_DIRECTIONS_
If a line in the records below contains "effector", copy that line.

- - - - -

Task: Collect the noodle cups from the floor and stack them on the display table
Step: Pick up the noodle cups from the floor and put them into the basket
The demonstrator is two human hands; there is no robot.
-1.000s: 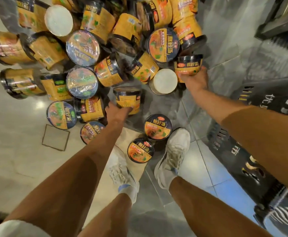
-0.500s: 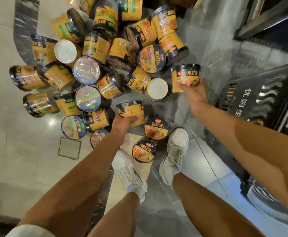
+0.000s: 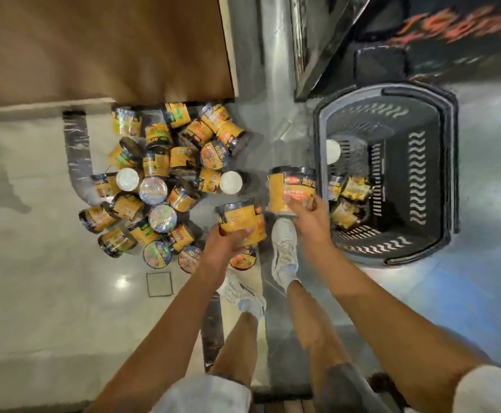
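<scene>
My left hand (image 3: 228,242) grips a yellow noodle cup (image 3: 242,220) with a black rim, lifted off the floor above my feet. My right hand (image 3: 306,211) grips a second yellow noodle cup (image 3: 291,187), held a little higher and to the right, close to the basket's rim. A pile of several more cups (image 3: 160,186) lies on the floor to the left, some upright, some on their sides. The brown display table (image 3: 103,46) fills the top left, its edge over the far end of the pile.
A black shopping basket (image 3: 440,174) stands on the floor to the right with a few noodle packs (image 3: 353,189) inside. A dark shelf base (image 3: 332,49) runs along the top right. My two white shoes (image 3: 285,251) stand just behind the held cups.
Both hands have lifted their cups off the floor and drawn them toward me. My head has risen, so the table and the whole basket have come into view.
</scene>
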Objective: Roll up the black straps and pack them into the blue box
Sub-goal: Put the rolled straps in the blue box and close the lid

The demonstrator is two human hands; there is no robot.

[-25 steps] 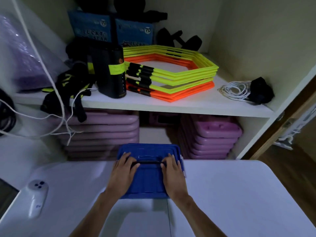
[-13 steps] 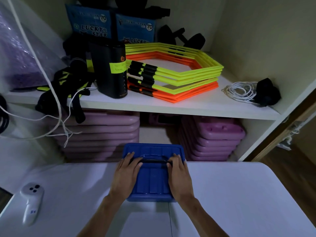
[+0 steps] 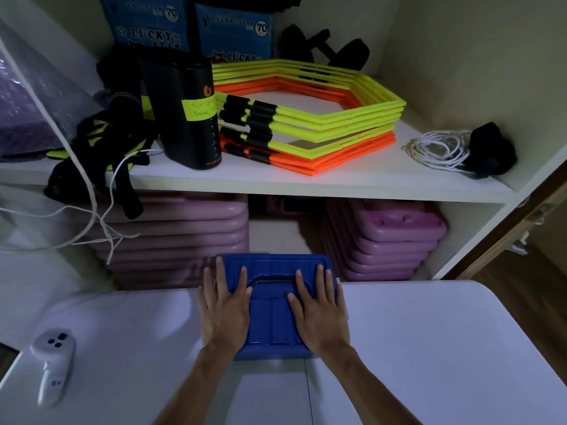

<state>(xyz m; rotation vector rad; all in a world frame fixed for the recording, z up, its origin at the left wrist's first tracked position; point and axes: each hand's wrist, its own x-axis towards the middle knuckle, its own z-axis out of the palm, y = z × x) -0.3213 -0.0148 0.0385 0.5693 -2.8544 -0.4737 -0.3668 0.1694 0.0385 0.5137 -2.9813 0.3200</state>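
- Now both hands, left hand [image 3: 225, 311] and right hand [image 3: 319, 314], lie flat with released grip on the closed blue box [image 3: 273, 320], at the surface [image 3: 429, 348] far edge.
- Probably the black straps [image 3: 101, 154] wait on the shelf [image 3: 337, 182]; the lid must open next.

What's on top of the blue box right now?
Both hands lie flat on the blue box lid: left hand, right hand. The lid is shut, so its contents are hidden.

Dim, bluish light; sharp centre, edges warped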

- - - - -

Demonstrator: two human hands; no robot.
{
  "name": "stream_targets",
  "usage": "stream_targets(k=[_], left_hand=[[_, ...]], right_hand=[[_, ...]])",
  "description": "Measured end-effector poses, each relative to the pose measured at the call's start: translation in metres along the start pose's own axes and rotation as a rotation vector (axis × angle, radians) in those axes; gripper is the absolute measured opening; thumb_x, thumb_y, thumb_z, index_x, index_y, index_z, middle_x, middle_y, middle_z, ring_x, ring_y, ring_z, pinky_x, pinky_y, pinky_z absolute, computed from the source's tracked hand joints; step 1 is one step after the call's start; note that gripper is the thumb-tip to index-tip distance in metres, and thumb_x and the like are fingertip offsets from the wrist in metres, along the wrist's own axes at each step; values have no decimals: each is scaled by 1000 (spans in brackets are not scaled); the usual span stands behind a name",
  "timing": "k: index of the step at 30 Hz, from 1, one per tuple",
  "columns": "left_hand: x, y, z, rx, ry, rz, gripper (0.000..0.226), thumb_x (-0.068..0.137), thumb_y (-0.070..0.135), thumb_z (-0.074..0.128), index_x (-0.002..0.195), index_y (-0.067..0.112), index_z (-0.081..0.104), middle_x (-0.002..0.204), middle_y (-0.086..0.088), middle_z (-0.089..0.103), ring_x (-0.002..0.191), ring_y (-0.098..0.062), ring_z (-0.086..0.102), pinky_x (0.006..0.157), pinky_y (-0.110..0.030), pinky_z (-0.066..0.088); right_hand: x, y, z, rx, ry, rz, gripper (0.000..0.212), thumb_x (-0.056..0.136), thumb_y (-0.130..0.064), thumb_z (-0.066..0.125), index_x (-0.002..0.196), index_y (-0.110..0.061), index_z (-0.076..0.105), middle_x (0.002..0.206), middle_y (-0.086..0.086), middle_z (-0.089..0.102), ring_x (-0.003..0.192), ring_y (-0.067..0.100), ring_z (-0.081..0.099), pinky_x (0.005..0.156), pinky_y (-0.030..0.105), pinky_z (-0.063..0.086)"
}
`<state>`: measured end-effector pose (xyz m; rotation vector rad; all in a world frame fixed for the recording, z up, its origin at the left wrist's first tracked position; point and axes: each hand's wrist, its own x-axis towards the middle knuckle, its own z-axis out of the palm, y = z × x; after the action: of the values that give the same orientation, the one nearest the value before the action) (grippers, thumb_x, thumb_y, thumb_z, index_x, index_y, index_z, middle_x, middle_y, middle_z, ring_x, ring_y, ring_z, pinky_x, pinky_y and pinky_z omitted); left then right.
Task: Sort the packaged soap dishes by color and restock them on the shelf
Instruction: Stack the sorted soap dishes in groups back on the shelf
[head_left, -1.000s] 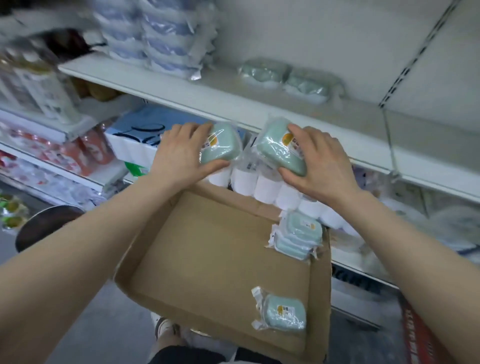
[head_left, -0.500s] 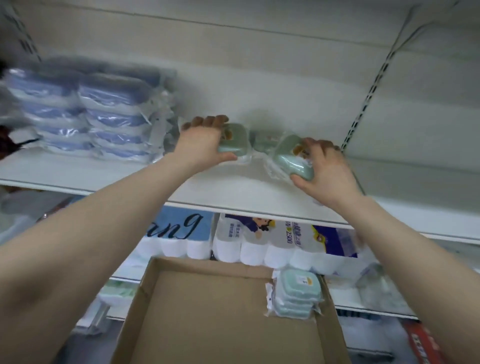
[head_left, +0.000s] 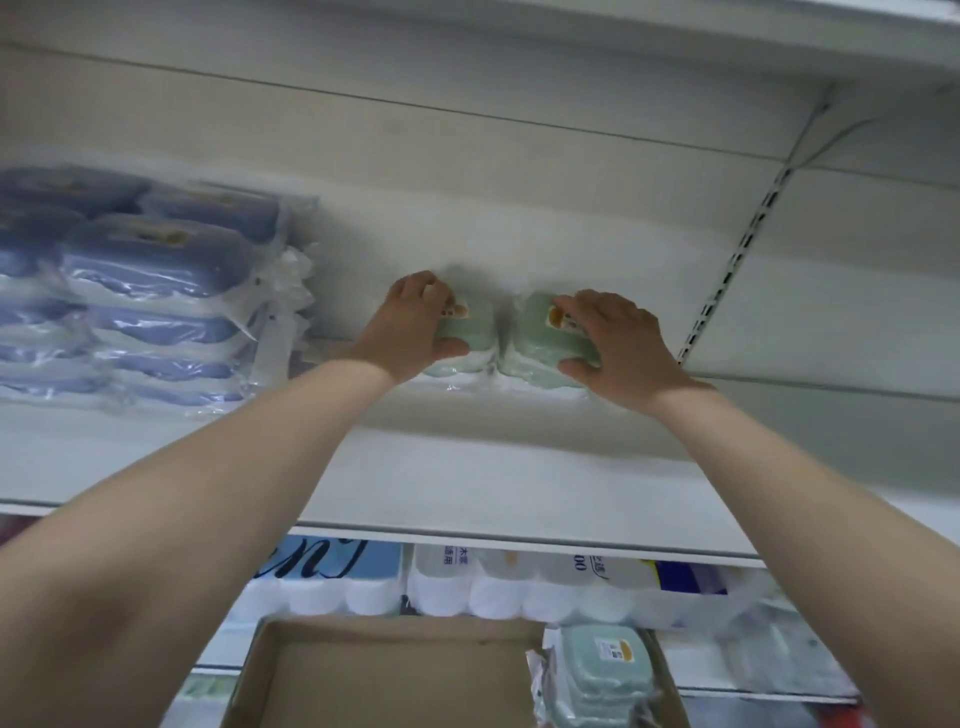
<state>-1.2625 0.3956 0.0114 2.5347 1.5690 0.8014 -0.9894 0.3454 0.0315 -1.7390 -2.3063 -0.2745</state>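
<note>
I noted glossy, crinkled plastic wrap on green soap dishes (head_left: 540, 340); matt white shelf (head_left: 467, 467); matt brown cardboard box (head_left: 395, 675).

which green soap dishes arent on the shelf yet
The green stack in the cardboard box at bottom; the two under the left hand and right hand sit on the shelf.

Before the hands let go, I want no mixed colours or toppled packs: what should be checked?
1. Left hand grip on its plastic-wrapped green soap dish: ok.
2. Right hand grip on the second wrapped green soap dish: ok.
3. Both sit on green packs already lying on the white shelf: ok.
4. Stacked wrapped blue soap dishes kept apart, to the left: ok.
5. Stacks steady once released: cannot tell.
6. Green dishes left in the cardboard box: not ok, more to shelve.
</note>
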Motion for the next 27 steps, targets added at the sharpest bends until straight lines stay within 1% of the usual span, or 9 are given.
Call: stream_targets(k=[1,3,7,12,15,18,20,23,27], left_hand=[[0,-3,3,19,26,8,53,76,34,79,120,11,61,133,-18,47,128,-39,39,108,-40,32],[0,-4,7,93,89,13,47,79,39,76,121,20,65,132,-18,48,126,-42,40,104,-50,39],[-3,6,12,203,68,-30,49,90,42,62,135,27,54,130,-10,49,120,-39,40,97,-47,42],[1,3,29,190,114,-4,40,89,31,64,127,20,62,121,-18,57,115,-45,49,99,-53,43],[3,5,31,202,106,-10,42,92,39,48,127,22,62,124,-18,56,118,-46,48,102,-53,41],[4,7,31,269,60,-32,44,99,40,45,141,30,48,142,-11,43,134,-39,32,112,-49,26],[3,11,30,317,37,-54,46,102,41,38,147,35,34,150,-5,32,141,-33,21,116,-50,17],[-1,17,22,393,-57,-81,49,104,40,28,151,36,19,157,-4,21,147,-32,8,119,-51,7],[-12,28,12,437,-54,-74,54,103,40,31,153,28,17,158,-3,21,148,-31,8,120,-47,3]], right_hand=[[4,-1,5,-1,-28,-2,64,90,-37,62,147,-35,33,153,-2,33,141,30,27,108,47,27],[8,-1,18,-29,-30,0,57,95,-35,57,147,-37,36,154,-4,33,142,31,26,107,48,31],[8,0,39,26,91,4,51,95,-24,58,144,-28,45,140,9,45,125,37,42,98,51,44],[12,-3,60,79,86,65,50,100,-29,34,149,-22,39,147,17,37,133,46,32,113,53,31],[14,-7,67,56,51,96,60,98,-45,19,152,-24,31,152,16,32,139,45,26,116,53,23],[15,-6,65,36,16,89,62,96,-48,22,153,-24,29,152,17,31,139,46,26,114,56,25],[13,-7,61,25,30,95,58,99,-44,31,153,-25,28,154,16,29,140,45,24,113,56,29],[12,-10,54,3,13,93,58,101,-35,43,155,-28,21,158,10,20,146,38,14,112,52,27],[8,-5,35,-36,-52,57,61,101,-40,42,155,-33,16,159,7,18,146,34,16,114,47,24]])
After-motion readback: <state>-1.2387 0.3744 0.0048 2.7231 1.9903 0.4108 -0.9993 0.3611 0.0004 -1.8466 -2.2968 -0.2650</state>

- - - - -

_TASK RESPONSE_
  "description": "Measured end-effector poses, each relative to the pose measured at the call's start: translation in metres along the start pose's own axes and rotation as a rotation vector (axis × angle, radians) in those axes; gripper is the absolute measured opening; thumb_x, thumb_y, thumb_z, index_x, index_y, index_z, middle_x, middle_y, middle_z, ring_x, ring_y, ring_z, pinky_x, pinky_y, pinky_z absolute, computed from the source's tracked hand joints; step 1 is one step after the call's start; note that gripper is the thumb-tip to index-tip distance in metres, and thumb_x and the like are fingertip offsets from the wrist in metres, along the wrist's own axes at each step; values have no decimals: each is scaled by 1000 (spans in brackets are not scaled); the usual span stands behind a name",
`<state>`: measured end-effector pose (xyz m; rotation vector rad; all in a world frame fixed for the recording, z up, its origin at the left wrist's first tracked position; point and axes: each hand's wrist, its own x-axis towards the middle knuckle, its own z-axis out of the palm, y = z × x; after the action: of the values that give the same orientation, the one nearest the value before the action) (grippers, thumb_x, thumb_y, thumb_z, index_x, index_y, index_z, middle_x, middle_y, middle_z, ring_x, ring_y, ring_z, pinky_x, pinky_y and pinky_z omitted); left then right.

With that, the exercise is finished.